Leeds Lieder Festival is live again, staged in the beautiful Victoria Hall, which is a star in itself.
“Filling the city with song” is the motto of the remarkable Leeds Lieder Festival, founded in 2004 and growing in significance with each passing year. The great soprano Elly Ameling is the Festival’s patron, and she has clearly inspired a new generation of singers. The Festival’s four days are packed with recitals from established artists as well as newcomers, with Master Classes by distinguished singers and each day culminating in a very starrily cast recital.
This opening concert by Alice Coote and Christian Blackshaw set the bar extremely high; for many in the audience it was the first ‘live’ recital for over a year, and this lent a special excitement to the event despite the distancing and masking involved. The programme – 90 minutes without an interval, but it flew by – was an eclectic mix of romantic song, based around themes of light and darkness, longing and fulfilment, all appropriate to the present mood of sadness mixed with hope.
Alice Coote, along with Sarah Connolly, has taken on the mantle of Janet Baker, and how gracefully she wears it. Her affinity with Schumann, Strauss and Tchaikovsky was here shown to be as remarkable as that she reveals in Handel, and no better demonstration of this could be found than in the second and third songs of the recital, Schumann’s ‘Die Lotosblume’ and Strauss’ ‘Zueignung.’ The heady, full-blown romance of these songs was powerfully delineated in both Coote’s singing and Blackshaw’s fervent playing, even though the spacious but harsh acoustic of the Victoria Hall does the piano no favours.
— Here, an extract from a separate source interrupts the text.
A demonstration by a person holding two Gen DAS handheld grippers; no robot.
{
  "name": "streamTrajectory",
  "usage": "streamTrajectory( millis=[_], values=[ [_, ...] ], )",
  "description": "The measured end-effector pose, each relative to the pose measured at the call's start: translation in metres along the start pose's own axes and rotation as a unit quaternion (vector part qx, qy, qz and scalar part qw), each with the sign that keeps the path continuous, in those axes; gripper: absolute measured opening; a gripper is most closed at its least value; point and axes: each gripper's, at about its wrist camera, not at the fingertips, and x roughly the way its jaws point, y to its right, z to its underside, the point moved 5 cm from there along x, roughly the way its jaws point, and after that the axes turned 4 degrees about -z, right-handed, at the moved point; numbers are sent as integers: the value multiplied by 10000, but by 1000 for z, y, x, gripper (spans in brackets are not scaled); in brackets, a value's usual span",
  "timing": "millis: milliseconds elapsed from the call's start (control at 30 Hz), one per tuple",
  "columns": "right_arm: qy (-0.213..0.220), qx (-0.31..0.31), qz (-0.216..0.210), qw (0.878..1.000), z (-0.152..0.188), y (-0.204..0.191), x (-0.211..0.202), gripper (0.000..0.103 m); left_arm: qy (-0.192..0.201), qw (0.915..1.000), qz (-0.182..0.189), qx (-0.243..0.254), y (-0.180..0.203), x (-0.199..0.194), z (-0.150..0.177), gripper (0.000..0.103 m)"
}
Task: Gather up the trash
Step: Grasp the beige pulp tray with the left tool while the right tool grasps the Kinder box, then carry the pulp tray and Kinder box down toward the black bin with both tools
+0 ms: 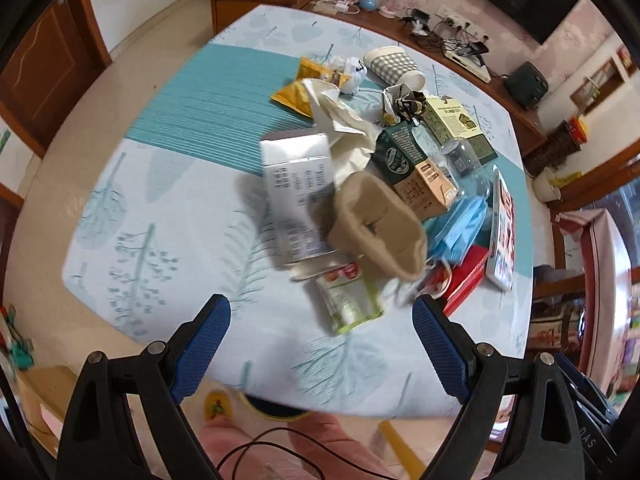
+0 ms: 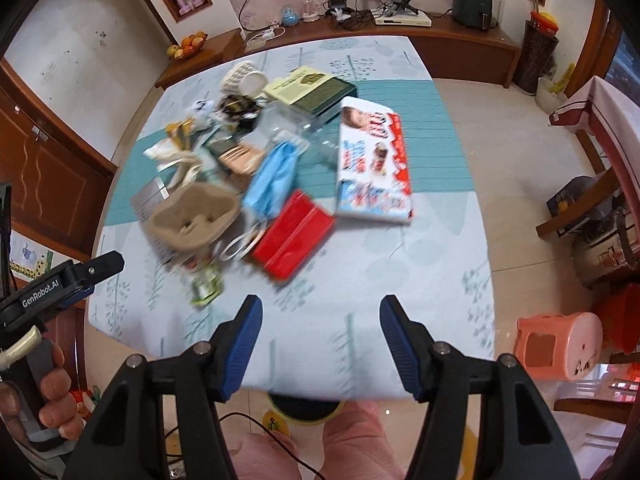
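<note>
A pile of trash lies on the table with the leaf-print cloth (image 1: pixel 168 216) (image 2: pixel 400 264). It holds a brown pulp cup carrier (image 1: pixel 376 224) (image 2: pixel 192 216), a blue face mask (image 1: pixel 460 228) (image 2: pixel 272 176), a red packet (image 2: pixel 292 234), a white and red snack box (image 2: pixel 372 160), a green carton (image 1: pixel 400 156), a checked paper cup (image 1: pixel 394 66) and a small green packet (image 1: pixel 350 300) (image 2: pixel 206 284). My left gripper (image 1: pixel 320 312) is open and empty, above the table's near edge just short of the green packet. My right gripper (image 2: pixel 320 312) is open and empty, above the near edge.
A wooden sideboard (image 2: pixel 440 36) with cables and chargers runs behind the table. A fruit bowl (image 2: pixel 188 46) stands at its left end. A pink plastic stool (image 2: pixel 560 344) stands right of the table. A yellow-rimmed bin (image 2: pixel 304 408) sits on the floor under the near edge.
</note>
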Motion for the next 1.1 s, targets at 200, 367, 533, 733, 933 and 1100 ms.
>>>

The final line of ‘Die Lotosblume’ – ‘…und zittert / Vor Liebe und Liebesweh.’ (and trembles with love and its pain) was delivered with tenderness, and that of ‘Zueignung’ with full-throated passion.
“The Festival’s four days are packed with recitals from established artists as well as newcomers…”
Tchaikovsky’s ‘Den li tsarit’ (In the glory of day) allowed Blackshaw to demonstrate his remarkable facility with tempestuous phrases, and his ability to scale down the instrument was amply shown in Mahler’s Rückert Lieder. Coote’s performance of these songs was outstanding: from the delicacy of ‘Ich atmet’ einen linden Duft!’ to the ecstatic calm of the final song, this was very individual yet faithful interpretation. Few singers can do fervent affirmation as convincingly as Alice Coote, and her ‘Du hältst die Wacht / Um Mitternacht!’ rang out thrillingly into the hall’s vast space.
Strauss’ ‘Allerseelen’ swept away all the nostalgia from this wonderful song, emphasizing the pain of true loss in the wrenching sadness of the final ‘Wie einst im Mai.’ The singing and interpretation recalled that of the Fischer-Dieskau recording, and that is the highest praise. Strauss had the final word of the recital proper, with an ardent, tender performance of the sublime ‘Morgen.’ Schumann’s ‘Nachtlied’ was the single encore, both sad and uplifting in its melancholy.
The Festival continues with Britten’s Five Canticles on Friday 18 June at 20.00, led by Mark Padmore and Iestyn Davies, and forthcoming highlights include a Sunday lunchtime recital by James Gilchrist.